TASK GOAL: Where does the word "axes" show up in the data? Please find each such line and copy it.

PROVIDED MATERIAL:
- - - - -
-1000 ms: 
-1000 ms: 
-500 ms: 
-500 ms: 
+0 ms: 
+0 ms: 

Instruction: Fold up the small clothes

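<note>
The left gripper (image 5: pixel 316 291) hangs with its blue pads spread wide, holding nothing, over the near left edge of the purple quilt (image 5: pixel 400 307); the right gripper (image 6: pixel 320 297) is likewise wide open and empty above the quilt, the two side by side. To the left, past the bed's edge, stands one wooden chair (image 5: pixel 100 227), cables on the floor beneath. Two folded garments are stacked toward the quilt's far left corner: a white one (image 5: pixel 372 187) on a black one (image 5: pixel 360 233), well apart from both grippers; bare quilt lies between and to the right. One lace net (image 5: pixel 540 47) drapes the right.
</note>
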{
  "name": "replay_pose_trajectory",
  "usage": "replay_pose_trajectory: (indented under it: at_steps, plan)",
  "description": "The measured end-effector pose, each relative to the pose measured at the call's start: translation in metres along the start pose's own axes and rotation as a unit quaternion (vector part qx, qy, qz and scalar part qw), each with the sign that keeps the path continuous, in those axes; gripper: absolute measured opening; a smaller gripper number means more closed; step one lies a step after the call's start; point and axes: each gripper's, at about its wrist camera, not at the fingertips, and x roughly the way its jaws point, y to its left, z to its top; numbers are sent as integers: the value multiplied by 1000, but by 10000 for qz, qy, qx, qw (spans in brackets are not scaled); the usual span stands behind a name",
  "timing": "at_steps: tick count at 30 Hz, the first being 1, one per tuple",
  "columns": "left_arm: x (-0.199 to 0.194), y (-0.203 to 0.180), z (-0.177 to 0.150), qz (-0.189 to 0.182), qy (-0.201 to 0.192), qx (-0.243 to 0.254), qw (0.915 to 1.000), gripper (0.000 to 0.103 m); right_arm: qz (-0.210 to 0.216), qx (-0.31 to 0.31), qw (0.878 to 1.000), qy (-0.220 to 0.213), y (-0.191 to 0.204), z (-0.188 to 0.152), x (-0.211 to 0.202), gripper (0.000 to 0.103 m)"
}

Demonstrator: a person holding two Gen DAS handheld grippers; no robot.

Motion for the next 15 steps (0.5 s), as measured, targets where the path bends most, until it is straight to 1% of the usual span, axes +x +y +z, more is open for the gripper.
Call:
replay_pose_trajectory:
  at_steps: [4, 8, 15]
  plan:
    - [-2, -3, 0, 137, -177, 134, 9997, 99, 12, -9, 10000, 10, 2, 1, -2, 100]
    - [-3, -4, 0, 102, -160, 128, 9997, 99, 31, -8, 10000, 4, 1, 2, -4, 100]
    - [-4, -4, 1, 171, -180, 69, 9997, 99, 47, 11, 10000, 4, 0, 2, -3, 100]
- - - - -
ANSWER TO THIS TASK:
  "description": "The measured end-effector pose, each relative to the pose measured at the call's start: translation in metres along the start pose's own axes and rotation as a unit quaternion (vector part qx, qy, qz and scalar part qw), each with the sign that keeps the path continuous, in those axes; gripper: absolute measured opening; a smaller gripper number means more closed; step one lies a step after the call's start; point and axes: each gripper's, at about its wrist camera, not at the fingertips, and x roughly the way its jaws point, y to its left, z to its top; numbers are sent as integers: the value multiplied by 1000, but by 10000 for qz, qy, qx, qw (spans in brackets are not scaled); the usual span stands behind a name",
Motion for the next 15 steps (0.5 s), as measured, targets where the path bends most, until it is straight to 1% of the usual span, axes +x +y +z, more is open for the gripper.

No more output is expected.